Conclusion: The revised McDonald 2017 criteria are more sensitive than the McDonald 2010 criteria with a modest reduction in specificity. When applied in patients with typical CIS presentations, the McDonald 2017 allow for an earlier diagnosis of MS.
Disclosure: Study funding: United Kingdom MS Society, Neurological Foundation of New Zealand and the NIHR University College London Hospitals Biomedical Research Centre.

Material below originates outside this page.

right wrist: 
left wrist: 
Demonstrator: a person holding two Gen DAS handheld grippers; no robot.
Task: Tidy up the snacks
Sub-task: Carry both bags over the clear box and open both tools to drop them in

Dr Brownlee has received speaker fees for educational activities for Merck Serono and Roche.
Dr Miszkiel has nothing to disclose.
Dr Tur received a post-doctoral ECTRIMS fellowship (2015).
Dr Barkhof acts as a consultant to Biogen-Idec, Janssen Alzheimer Immunotherapy, Bayer-Schering, Merck Serono, Roche, Novartis, Genzyme, and Sanofi-aventis. He has received sponsorship from EU-H2020, NWO, SMSR, EU-FP7, TEVA, Novartis, Toshiba. He is on the editorial board of Radiology, Brain, Neuroradiology, Multiple Sclerosis Journal and Neurology.
Dr Ciccarelli is a consultant for Novartis, Roche and Teva, and is an associate editor of Neurology.